Introduction/ Rationale
The US opioid epidemic continues to ravage America’s poorest cities. A deadly complication of intravenous drug use (IVDU) is the development of septic pulmonary emboli (SPE). SPE occur when emboli containing pathogens lodge in the distal pulmonary vessels creating local infarcts and abscess formation. Common etiologies include infected central venous catheters, pelvic thrombophlebitis, dental abscesses and IVDU. At present, no large-scale studies have focused on SPE specifically related to IVDU. Methods: Temple University institutional review board approved this study. We undertook a retrospective chart review on patients who presented to our hospital with a history of IVDU and were found to have septic pulmonary emboli (SPE) on CT scan between: 1/1/2017 and 8/30/2019. The electronic medical record (EMR) was queried using ICD-10 billing codes for SPE and IVDU, while excluding codes for Lemierre's syndrome, thrombophlebitis and bacteremia secondary to indwelling catheter. CT Chest imaging was reviewed by an internal medicine resident and pulmonary attending. Embolic disease burden was recorded and compared to radiological report. Echocardiography, microbiology data, in-hospital mortality were reviewed for each subject. Rank sum and logistic regression were performed using the following risk factors: presence of five additional embolic lesions, presence of tricuspid valve vegetation, female sex, presence of MRSA bacteremia.

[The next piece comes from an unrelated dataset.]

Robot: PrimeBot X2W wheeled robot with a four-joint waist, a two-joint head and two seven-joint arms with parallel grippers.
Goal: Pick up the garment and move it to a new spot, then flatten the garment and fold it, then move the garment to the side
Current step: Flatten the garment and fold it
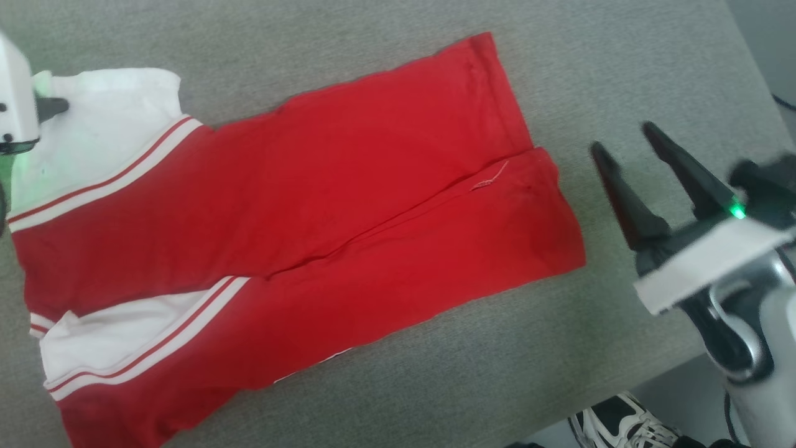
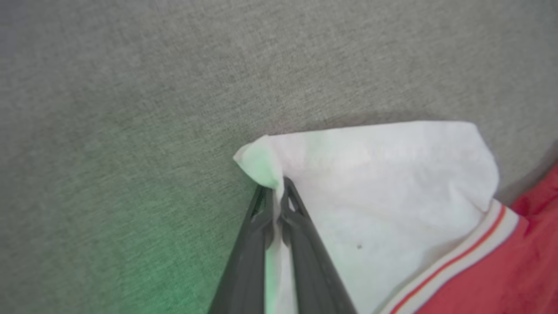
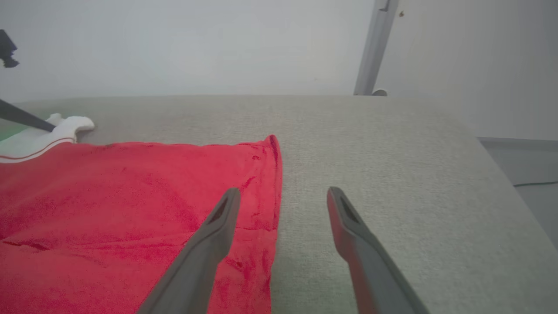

Results: 100 Patients met inclusion criteria. 60 males, 40 females. Mean age was 37.7 years. Mortality rate was 12%. Survival Group: n=88 (56M, 32F), Median SPE lesions 14 (IQR 6-35), Tricuspid valve vegetations 48/88 (56%), Female Sex 32/40 (80%), Male Sex 56/60 (93%), MRSA bacteremia 41/88 (47%). Pleural Effusion/empyema 35/88 (60%) Deceased Group: Deceased Group: n=12 (4M, 8F) Median SPE lesions 45 (IQR 19-88.5), Tricuspid valve vegetation: 11/12 (92%), Female 8/40 (20%), Male Sex 4/60 (7%). MRSA bacteremia 9/12 (75%) Pleural Effusion/empyema 3/12 (25%) Risk of mortality using logistic regression is listed in Table 1.
Conclusion: Disease burden assessed by the number of SPE nodules was associated with increased mortality. Patients with >50 nodules had a 45% mortality rate. Using logistic regression, we showed an increase in mortality of 12.5% for every additional 5 lesions found on CT thorax. SPE burden, presence of tricuspid valve vegetation, patient sex, and MRSA bacteremia may be useful in predicting in-hospital mortality in patients who inject IV drugs. Presence of pleural complications, including pleural effusions and empyema did not increase risk of mortality.